Ein typischer Sommerabend in der Schweiz. Kaum hat man sich ins viel zu warme Bett gekuschelt, das Licht gelöscht und die Augen geschlossen, geht schon das nächtliche Konzert los. Selbst wenn sie sich in der hintersten Ecke des Zimmers verborgen haben: Das Geräusch der Steckmücken verstärkt sich vom zarten Summen rasch zum tosenden Lärm. Und die winzigen Insekten bleiben nicht lange fern. Zielsicher stürzen sie sich auf ihre Opfer, um deren Blut zu saugen. Doch wie schaffen die kleinen Biester das eigentlich?
Dieser Frage sind US-amerikanische Forscherinnen und Forscher auf den Grund gegangen, wie der «Standard» berichtet. Sie fanden heraus, dass die Sensoren der Stechmücken weitaus komplexer und leistungsfähiger sind als bislang angenommen. Mücken verfügen nämlich über ein einzigartiges System, um ihre Opfer zu finden.
Quelle: CH Media Video Unit
Kohlendioxid und Schweiss lockt Blutsauger an
Gemeinhin meinen wir, dass sich Stechmücken am Licht orientieren. Doch das sei ein Irrtum. Sie orientierten sich vielmehr an Gerüchen und Ausdünstungen, die Menschen und andere Säugetiere abgeben. Vor allem das ausgeatmete Kohlendioxid wirke wie ein Magnet auf die Plagegeister. Aber auch unser Schweiss locke die Insekten an.

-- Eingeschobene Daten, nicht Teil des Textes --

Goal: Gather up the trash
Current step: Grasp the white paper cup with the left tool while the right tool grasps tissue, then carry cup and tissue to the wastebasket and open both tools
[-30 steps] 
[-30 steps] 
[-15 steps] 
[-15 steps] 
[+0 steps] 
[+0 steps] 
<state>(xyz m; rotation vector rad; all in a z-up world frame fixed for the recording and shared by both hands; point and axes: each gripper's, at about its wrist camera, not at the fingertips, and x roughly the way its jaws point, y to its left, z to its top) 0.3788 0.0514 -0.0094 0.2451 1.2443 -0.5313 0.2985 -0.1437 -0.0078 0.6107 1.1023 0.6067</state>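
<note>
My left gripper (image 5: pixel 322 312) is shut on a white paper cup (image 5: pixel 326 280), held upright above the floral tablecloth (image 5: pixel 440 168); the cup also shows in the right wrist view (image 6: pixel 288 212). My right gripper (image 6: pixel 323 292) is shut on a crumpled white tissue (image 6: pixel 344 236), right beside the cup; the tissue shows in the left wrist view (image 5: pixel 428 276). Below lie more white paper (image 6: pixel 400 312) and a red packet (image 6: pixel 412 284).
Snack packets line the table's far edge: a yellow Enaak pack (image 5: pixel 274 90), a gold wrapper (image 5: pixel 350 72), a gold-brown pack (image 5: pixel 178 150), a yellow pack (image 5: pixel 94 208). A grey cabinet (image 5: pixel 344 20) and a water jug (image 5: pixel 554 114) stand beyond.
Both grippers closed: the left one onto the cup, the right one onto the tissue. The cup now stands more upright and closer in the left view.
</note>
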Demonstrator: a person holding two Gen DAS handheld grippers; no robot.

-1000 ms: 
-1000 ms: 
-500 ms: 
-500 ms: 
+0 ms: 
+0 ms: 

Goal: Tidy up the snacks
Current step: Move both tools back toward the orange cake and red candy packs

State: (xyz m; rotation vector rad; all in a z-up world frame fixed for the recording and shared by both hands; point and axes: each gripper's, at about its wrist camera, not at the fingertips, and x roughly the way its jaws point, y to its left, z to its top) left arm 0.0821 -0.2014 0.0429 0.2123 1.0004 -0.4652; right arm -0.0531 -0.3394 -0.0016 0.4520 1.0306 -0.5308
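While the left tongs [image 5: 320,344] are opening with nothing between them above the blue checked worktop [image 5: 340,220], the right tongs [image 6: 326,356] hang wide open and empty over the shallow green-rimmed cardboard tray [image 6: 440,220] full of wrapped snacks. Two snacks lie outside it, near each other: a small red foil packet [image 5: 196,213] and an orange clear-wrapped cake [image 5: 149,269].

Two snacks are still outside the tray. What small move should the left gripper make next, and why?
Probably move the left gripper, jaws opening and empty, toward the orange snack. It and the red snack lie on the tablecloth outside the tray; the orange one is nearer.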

Wahrnehmbar werden wir für die Mücken, indem unsere Ausdünstungen Rezeptoren in den Riechzellen ihrer Antennen stimulieren. Die Forschenden haben deshalb untersucht, ob sich diese Sensoren mithilfe gentechnischer Manipulation deaktivieren lassen. Zu ihrem Erstaunen war das zwar problemlos möglich, aber wenig effektiv. Die Tiere riechen uns auch dann noch, wenn ihre CO2-Sensoren ausgeschaltet sind. Sie orientieren sich dann einfach an organischen Düften.
Aber auch wenn die Rezeptoren für andere Geruchsquellen ausgeschaltet werden, sind die Insekten nicht orientierungslos. «Selbst Moskitos, denen eine ganze Familie von Chemorezeptoren fehlt, können noch immer Menschen finden und stechen», wird die Neurobiologin Margo Herre von der Rockefeller University zitiert. «Sie brechen all unsere Regeln darüber, wie Tiere Dinge riechen.»

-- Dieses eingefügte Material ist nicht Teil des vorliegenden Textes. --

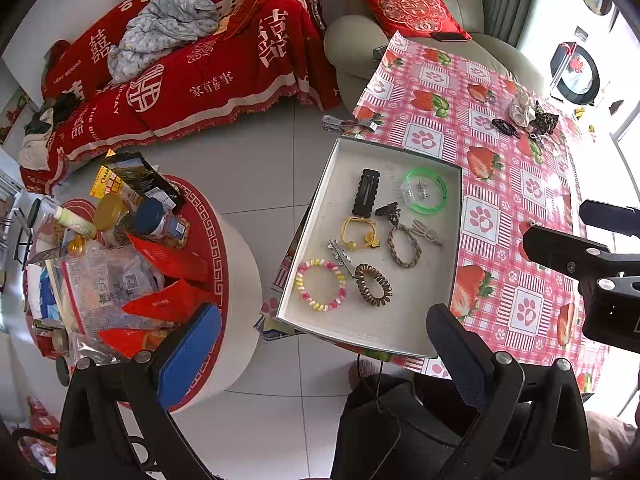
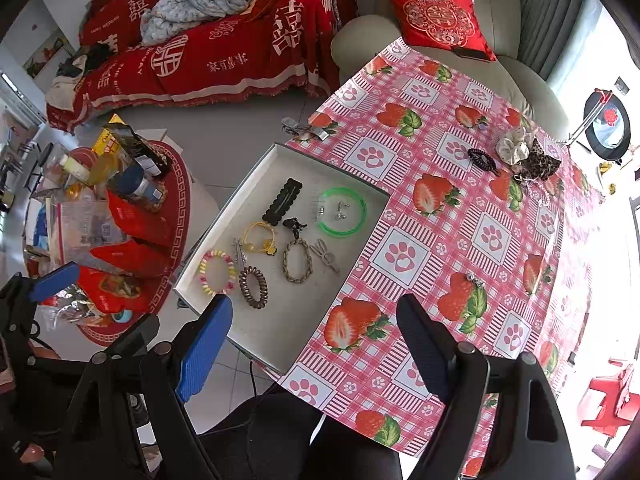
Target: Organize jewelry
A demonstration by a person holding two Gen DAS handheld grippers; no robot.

Fällt ein Sensor aus, springen andere ein
Bei den meisten Tieren, und auch beim Menschen, sind laut Standard einzelne Riechzellen für bestimmte Duftstoffe zuständig. Verlören diese Zellen ihre Funktion, sei der Duft auch nicht mehr wahrnehmbar. Anders verhalte es sich bei den Stechmücken: Sie verfügten über ein viel differenzierteres System, durch das sich Gerüche auf verschiedenen Wegen detektieren lassen.

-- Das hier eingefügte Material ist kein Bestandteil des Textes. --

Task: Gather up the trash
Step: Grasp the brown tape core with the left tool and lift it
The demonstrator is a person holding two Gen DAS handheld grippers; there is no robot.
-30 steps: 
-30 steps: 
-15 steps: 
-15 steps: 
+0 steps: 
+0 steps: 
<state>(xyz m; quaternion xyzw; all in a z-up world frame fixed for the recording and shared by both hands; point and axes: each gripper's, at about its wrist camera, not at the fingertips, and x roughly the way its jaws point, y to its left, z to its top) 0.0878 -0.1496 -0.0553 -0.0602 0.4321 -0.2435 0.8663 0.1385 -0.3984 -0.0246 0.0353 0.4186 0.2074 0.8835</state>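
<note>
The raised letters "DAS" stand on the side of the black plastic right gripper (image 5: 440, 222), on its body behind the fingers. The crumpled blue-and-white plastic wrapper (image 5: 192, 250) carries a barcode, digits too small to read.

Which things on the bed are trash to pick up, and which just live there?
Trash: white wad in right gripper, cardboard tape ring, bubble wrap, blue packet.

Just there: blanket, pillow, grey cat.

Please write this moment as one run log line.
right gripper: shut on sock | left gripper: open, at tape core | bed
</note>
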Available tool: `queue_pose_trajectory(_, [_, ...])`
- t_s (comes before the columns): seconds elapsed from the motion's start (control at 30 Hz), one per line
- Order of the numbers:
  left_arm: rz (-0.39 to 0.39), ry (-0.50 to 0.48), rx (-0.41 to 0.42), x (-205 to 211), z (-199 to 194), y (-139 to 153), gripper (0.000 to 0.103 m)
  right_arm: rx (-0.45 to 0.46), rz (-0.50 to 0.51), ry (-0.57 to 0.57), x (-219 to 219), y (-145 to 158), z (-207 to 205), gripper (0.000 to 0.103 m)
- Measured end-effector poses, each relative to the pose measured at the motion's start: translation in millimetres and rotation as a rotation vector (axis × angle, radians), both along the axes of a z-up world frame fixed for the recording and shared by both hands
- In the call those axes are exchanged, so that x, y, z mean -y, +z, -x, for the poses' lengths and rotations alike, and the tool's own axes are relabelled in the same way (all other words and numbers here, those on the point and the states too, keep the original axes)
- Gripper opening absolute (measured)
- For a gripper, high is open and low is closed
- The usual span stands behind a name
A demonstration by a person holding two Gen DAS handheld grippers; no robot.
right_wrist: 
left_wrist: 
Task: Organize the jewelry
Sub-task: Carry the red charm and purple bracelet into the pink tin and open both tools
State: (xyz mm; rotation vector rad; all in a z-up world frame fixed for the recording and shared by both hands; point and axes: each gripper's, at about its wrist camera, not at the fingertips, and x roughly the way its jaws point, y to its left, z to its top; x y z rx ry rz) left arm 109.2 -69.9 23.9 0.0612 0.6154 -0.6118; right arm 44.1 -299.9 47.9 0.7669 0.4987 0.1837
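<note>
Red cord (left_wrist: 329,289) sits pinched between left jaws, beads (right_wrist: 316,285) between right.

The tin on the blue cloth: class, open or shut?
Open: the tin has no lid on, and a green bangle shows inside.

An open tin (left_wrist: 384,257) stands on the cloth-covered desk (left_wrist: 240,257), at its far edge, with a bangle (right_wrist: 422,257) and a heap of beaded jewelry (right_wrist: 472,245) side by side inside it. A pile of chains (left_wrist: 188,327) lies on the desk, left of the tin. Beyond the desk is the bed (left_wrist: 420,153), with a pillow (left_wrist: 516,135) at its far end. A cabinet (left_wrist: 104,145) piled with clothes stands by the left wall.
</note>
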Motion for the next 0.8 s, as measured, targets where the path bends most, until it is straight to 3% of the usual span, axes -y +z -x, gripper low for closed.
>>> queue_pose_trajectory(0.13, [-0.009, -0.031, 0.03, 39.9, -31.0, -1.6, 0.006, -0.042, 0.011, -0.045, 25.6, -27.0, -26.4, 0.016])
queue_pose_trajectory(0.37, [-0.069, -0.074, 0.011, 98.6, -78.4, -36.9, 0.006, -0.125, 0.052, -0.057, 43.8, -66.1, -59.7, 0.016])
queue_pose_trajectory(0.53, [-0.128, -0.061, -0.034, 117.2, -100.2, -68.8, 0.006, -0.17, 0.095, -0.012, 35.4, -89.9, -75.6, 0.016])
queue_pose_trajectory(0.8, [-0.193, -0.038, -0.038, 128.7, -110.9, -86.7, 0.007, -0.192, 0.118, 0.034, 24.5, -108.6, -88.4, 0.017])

Stechmücken verfügen also über ein ausgefeiltes Arsenal an Sensoren, die unterschiedlichste Komponenten unseres Körpergeruchs abdecken können. Was bedeutet diese Erkenntnis für die Blutsauger-Abwehr? «Man muss sich mehr anstrengen, um Moskitos fernzuhalten», sagt Leslie Vosshall vom Howard Hughes Medical Institute, eine der Forscherinnen.
Einzelne Duftstoffe zu übertünchen, reiche nicht. Künftige Strategien müssten deshalb stärker berücksichtigen, dass unsere Anziehungskraft für Stechmücken sehr vielschichtig ist.